TASK REQUIREMENTS
Within the lines below, find those that hold the string "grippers" and copy each one.

=-=-=-=-=

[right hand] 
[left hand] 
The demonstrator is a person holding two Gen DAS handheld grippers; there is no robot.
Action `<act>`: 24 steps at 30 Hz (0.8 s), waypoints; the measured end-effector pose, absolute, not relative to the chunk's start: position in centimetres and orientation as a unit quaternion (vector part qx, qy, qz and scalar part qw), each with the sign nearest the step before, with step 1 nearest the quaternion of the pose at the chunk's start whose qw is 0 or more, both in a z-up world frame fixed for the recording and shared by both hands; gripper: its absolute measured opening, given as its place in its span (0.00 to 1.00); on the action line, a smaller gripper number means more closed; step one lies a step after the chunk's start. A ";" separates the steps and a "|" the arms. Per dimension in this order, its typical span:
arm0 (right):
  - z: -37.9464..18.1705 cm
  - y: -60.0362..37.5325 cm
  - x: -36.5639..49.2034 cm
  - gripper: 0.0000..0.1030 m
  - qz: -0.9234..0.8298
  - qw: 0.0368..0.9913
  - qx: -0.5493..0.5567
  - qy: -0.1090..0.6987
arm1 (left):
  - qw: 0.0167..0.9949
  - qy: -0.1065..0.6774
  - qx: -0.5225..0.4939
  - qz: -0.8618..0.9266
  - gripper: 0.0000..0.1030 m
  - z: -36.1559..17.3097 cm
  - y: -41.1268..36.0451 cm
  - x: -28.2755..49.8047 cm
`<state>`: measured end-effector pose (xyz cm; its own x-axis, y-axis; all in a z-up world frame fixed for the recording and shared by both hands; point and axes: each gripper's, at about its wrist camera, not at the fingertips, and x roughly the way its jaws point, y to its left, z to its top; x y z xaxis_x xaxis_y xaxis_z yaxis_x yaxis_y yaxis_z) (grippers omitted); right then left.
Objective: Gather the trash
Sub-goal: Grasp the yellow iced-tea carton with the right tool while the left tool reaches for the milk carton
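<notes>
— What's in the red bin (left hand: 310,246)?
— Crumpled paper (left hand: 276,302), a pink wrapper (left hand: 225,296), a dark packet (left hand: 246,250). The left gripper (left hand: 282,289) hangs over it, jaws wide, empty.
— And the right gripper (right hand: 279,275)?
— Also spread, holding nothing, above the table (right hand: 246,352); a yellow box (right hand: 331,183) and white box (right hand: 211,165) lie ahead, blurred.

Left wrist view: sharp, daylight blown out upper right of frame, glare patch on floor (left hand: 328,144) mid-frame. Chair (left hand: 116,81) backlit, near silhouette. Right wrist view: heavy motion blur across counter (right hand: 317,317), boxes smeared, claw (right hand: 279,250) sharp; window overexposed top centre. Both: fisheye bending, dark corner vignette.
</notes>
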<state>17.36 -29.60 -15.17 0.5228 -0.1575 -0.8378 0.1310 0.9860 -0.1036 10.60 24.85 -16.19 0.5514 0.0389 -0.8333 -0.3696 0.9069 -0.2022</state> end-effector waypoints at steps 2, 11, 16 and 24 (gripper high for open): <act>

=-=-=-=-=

SOLUTION TO THIS TASK
The demonstrator is a person holding two Gen DAS handheld grippers; there is no robot.
`<state>`: measured end-effector pose (xyz cm; its own x-axis, y-axis; all in a z-up world frame fixed for the recording and shared by both hands; point and axes: each gripper's, at about its wrist camera, not at the fingertips, and x roughly the way its jaws point, y to its left, z to its top; x y z xaxis_x xaxis_y xaxis_z yaxis_x yaxis_y yaxis_z) (grippers omitted); right then left.

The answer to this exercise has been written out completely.